Task item — Using the entries below, copy out all lines where "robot" is found.

[Start of section]

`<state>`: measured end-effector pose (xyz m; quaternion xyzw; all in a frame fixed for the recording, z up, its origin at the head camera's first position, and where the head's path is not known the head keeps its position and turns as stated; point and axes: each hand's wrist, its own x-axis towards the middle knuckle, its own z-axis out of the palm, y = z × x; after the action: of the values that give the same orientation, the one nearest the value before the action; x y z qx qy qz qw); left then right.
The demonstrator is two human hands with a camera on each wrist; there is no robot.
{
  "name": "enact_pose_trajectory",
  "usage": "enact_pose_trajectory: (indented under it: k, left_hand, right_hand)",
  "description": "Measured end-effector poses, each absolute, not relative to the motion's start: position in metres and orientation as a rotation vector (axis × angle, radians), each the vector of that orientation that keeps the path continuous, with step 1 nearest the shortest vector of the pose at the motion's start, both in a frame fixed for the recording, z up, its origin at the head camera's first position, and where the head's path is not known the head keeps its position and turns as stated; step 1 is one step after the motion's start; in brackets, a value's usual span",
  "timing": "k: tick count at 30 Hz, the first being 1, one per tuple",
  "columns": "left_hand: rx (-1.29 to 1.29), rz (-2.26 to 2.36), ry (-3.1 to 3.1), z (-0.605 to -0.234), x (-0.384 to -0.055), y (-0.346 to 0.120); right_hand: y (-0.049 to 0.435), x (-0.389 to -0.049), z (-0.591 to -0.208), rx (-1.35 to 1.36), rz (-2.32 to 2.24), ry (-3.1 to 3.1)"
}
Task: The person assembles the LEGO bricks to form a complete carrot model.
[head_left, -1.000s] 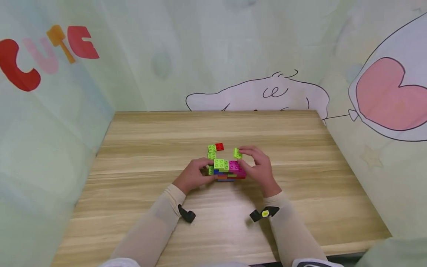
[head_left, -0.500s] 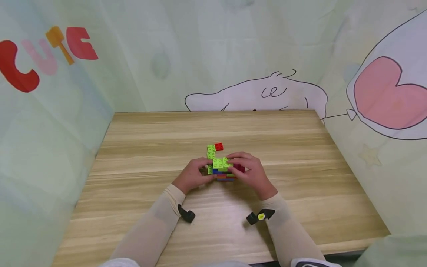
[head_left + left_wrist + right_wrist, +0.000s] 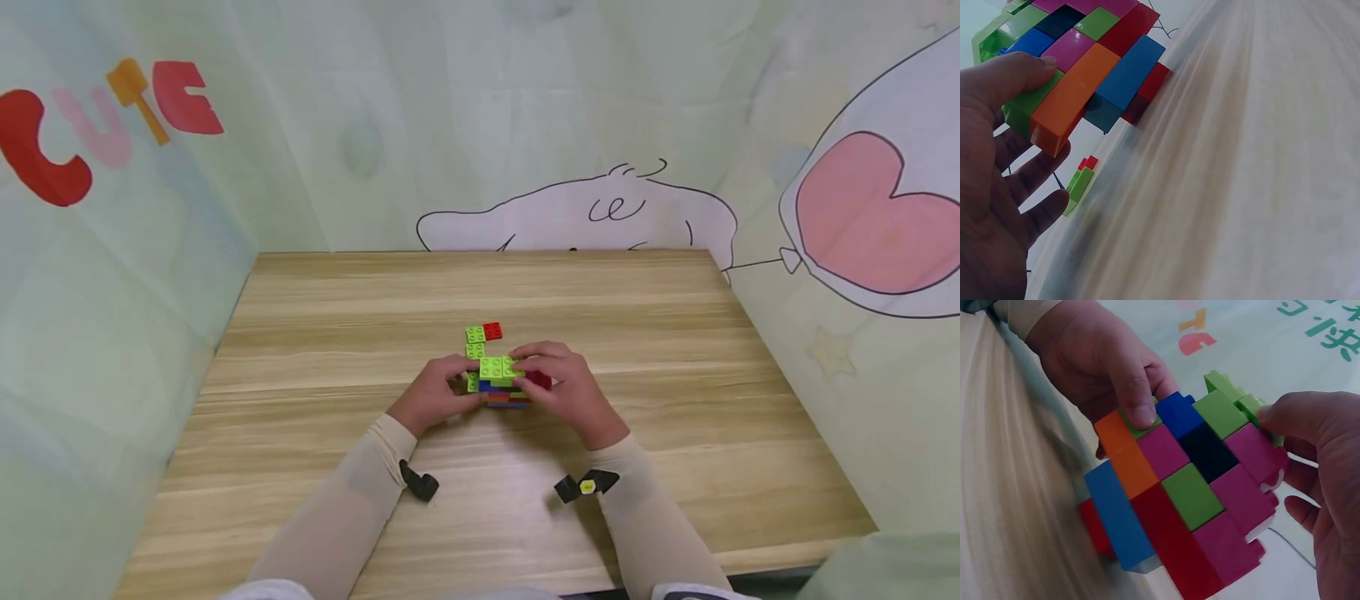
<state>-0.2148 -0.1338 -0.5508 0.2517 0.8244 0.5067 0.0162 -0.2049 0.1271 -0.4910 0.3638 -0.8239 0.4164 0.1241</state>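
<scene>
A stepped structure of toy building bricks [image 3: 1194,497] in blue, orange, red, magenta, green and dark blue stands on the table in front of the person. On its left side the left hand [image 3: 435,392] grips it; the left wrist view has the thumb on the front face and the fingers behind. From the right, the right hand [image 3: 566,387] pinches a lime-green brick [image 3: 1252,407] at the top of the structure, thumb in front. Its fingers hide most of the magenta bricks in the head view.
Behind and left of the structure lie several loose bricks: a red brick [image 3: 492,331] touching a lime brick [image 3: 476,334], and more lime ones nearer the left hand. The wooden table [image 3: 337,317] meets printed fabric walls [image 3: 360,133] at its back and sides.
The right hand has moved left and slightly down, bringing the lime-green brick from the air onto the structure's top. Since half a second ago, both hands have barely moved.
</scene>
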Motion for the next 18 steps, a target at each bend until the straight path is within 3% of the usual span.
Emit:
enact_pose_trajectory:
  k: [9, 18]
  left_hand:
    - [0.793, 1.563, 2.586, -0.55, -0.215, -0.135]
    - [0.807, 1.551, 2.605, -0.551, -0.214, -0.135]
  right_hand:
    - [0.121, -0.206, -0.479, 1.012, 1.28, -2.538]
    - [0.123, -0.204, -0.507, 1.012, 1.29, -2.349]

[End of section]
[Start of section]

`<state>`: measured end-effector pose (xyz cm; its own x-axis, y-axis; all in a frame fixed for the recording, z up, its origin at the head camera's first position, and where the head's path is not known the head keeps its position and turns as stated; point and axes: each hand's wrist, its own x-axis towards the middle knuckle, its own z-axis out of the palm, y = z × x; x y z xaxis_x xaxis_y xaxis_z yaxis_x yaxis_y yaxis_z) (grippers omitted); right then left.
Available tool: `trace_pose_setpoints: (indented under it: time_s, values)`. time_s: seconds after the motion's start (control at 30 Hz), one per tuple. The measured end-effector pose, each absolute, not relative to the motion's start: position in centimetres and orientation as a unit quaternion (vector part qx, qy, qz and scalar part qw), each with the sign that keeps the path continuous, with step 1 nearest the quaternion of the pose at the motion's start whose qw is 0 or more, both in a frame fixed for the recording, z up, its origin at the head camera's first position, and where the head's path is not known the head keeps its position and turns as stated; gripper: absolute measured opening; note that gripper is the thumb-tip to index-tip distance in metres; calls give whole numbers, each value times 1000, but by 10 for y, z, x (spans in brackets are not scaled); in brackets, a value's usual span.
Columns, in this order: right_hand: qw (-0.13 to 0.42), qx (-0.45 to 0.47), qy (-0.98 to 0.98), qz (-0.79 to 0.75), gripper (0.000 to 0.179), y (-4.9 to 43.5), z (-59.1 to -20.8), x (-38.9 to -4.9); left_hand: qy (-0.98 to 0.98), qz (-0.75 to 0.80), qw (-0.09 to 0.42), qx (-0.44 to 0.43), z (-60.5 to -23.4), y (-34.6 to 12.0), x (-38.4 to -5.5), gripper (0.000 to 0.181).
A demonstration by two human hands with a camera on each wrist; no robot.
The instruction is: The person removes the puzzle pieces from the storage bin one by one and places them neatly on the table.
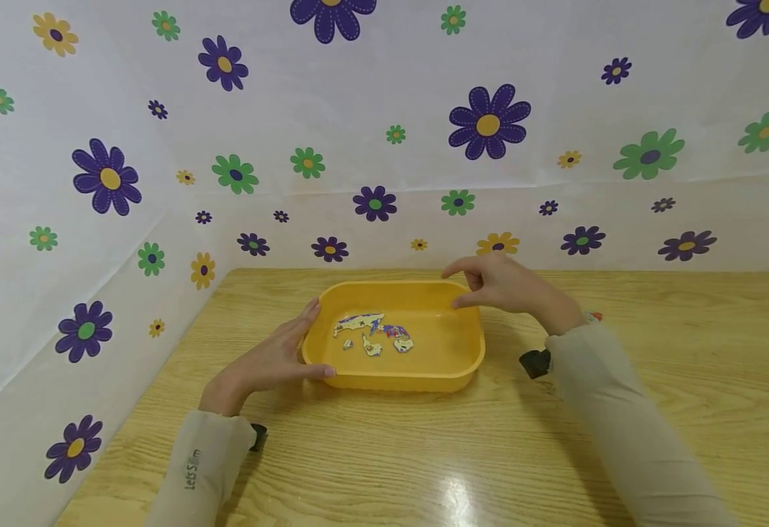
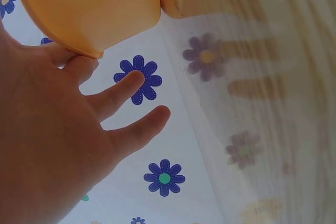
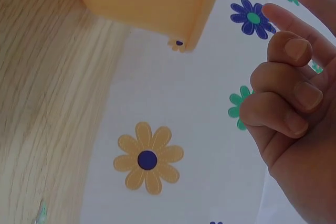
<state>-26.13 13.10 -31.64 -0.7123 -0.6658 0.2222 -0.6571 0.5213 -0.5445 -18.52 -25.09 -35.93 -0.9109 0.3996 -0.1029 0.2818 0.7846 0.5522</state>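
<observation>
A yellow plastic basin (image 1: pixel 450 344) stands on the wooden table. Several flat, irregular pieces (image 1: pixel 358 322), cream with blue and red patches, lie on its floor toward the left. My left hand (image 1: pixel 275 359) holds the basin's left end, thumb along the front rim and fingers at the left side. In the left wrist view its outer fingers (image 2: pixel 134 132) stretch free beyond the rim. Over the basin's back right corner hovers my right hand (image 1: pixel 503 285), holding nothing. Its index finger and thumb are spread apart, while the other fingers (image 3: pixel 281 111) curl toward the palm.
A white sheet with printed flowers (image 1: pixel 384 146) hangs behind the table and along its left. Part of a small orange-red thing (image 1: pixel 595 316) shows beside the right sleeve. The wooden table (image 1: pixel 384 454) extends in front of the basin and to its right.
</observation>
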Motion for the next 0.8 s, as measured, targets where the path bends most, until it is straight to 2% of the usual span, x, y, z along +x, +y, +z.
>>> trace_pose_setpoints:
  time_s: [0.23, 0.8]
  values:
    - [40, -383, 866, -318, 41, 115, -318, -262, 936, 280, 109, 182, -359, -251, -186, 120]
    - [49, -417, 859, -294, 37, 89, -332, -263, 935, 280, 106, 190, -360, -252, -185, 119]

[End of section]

Exercise output —
The demonstrator is two human hands with a camera on each wrist; there is no robot.
A demonstration by two human hands with a camera on each wrist; no robot.

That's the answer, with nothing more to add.